Читаем Современная повесть ГДР полностью

Простите, если я снова забежал вперед, говоря о будущем своего старшего сына, если я обхожусь с временем, словно это пустяк. Признаюсь вам честно, такими забежками я немного тешу себя самого, кажусь себе маленьким божком, которому уже известен конец истории или то, что можно принять за ее конец, когда сама история еще не дошла до середины либо еще не дала понять, как она будет развиваться дальше. Мне же на правах божка известно даже, что она еще продлится, когда минет то, что сейчас можно принять за ее конец. Это маленькое знание, как мне кажется, принадлежит к набору радостей для маленьких божков. Ну, короче говоря, при этом литературном методе речь идет о радости, которая еще была мне неведома на середине моей жизни, теперь же я описываю середину своей жизни, как сообщал ранее, уже миновав эту середину — другими словами, с конца, и как оно есть, так и есть.

Я заношу наши вещи в вагон, а фройляйн Ханна возится с моим сыном и старается быть полезной до последней минуты.

— Ты не забудешь Ханну? — спрашивает она мальчика.

А мальчик не знает, как отвечать. Он уже предвкушает события поездки. Наряду с привлекательными чертами матери он частично унаследовал и мои, отталкивающие.

— Тебе пора, — говорит он Ханне, — не то они угонят твою тележку. — Ханна делает широкий жест, словно в садоводстве к ее услугам имеется целая армия таких тележек.

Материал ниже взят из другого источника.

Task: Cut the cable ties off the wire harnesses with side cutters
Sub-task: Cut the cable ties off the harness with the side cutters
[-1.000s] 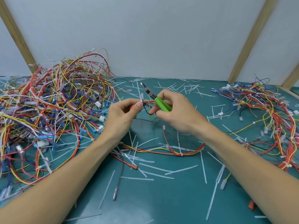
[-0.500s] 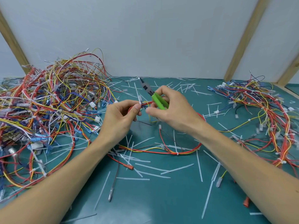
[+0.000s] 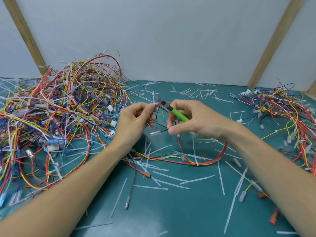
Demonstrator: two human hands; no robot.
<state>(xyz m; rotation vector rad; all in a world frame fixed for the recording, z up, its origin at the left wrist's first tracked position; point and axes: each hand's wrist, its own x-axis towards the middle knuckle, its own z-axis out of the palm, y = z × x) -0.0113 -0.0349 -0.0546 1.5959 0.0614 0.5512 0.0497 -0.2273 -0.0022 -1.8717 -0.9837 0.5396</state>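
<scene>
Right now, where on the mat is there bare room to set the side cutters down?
Barest: the near mat between the forearms, below the cut tie strips; only stray strips there. Crowded: the large harness pile left, the smaller pile right, and the loose harness under the hands.

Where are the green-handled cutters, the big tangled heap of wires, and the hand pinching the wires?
Side cutters (image 3: 179, 115), head view: on the green handle.
Big wire pile (image 3: 68, 106), head view: middle of the tangle on the left.
Left hand (image 3: 135, 120), head view: back of the hand, fingers pinching the wire bundle.
</scene>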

Я благодарю ее за то, что она нас проводила. Фройляйн Ханна поднимает на меня глаза, словно ждет еще каких-то заверений. Два завитка выпрыгивают у нее на лоб из-под платка, и я делаю нечто необязательное: я трогаю указательным пальцем один из этих завитков, и фройляйн Ханна принимает мой жест за нечто более серьезное, чем это есть на самом деле.

Год спустя господин Хёлер в письме задаст мне вопрос, не составит ли для меня труда написать отдельно письмо Ханне, у нее развивается душевная болезнь, она все время говорит обо мне, врачи считают, что это пройдет, но, так или иначе, я для нее persona grata, если прибегнуть к латыни.

Я не пишу отдельное письмо фройляйн Ханне, я и семейству Хёлер больше ничего не пишу. Об эту пору меня самого сотрясают всевозможные кризисы, и я использую их как отговорку, чтобы объяснить самому себе, почему я не пишу ни Ханне, ни Хёлерам. Оглядываясь назад, я вижу, что вышел тогда на такую полосу жизни, когда был бессердечен и не ведал сострадания. Задним числом я стыжусь своего бессердечия. Я даже вынужден принимать меры, чтобы этот стыд не разъел последний отрезок моей жизни, а спастись от разъедающих самоупреков я могу, лишь свалив вину на самое жизнь: именно она на протяжении определенного отрезка сделала меня таким бессердечным.

Но я еще увижу фройляйн Ханну тридцать семь лет спустя. Со мной будет милая спутница моей жизни и младший сын, а фройляйн Ханну, которая именуется теперь фрау Шикеданц или как-то похоже, мы обнаружим в садике позади главного дома. Я погнался за своим прошлым в порыве сентиментальности, которая иногда на меня накатывает, а еще потому, что возомнил, будто в моих силах оделить двух дорогих мне людей частицей этого прошлого.

Черешни, как я уже сказал, поднимаются вверх по склону вдоль веранды. Ягоды созрели, и вокруг них жужжат осы. И обрезанные кусты самшита до сих пор стоят возле ступеней, а вам известно, что в одном из них я спрятал тогда свое грубошерстное пальто.